▶ REQUIREMENT: Copy nothing from the entries below except the lines from the one containing "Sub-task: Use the" through the one containing "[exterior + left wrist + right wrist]", and copy those exactly.

[Dataset entries]
*** Begin section ***
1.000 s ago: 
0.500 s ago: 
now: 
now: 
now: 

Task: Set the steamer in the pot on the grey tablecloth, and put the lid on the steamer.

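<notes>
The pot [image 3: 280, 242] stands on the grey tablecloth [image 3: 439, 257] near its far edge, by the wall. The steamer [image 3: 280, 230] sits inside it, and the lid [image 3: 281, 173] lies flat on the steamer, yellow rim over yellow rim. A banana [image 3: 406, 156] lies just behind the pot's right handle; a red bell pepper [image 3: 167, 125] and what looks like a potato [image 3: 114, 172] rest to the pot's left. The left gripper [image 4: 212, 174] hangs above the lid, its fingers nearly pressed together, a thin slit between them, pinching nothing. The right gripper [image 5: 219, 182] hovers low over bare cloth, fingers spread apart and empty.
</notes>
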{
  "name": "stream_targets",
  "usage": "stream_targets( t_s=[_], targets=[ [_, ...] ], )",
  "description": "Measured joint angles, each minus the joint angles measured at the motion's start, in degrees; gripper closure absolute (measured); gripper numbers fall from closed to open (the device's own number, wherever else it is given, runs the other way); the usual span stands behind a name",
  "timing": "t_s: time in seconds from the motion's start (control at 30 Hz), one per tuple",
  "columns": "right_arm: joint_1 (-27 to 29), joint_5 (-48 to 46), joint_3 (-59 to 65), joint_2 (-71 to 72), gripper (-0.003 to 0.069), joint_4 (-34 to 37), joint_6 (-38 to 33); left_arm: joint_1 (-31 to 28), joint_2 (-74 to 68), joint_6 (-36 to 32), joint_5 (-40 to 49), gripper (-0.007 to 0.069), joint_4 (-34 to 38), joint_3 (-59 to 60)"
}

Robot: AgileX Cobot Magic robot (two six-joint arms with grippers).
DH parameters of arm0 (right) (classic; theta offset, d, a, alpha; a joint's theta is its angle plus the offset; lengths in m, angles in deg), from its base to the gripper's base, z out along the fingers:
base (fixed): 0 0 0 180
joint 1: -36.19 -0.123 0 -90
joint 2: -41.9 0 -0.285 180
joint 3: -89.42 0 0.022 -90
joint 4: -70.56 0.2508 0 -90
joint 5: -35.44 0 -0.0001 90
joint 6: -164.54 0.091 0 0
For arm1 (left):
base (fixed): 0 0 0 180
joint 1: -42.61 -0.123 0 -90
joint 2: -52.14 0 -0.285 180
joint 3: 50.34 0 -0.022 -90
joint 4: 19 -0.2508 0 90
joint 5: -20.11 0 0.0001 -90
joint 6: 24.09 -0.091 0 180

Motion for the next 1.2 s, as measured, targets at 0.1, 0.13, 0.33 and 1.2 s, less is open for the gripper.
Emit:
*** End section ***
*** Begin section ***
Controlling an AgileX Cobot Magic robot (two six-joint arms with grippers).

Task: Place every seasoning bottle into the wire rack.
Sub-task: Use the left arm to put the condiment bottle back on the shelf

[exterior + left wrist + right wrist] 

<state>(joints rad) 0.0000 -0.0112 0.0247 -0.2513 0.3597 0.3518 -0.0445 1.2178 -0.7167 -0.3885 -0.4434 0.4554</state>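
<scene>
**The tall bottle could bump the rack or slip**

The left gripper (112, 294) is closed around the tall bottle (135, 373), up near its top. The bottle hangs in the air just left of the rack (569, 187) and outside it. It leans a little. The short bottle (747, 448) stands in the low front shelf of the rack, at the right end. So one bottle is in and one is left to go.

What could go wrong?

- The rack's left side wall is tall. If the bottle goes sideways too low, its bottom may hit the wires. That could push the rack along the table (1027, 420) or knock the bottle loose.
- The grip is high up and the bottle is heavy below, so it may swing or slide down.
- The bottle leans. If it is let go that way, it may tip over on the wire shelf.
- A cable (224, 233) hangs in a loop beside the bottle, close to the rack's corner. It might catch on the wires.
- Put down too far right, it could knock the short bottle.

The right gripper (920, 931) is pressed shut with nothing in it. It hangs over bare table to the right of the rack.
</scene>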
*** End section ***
▶ RESPONSE BELOW:
Sub-task: Use the left arm to put the condiment bottle back on the shelf

[exterior + left wrist + right wrist] 

The response is complete as it stands.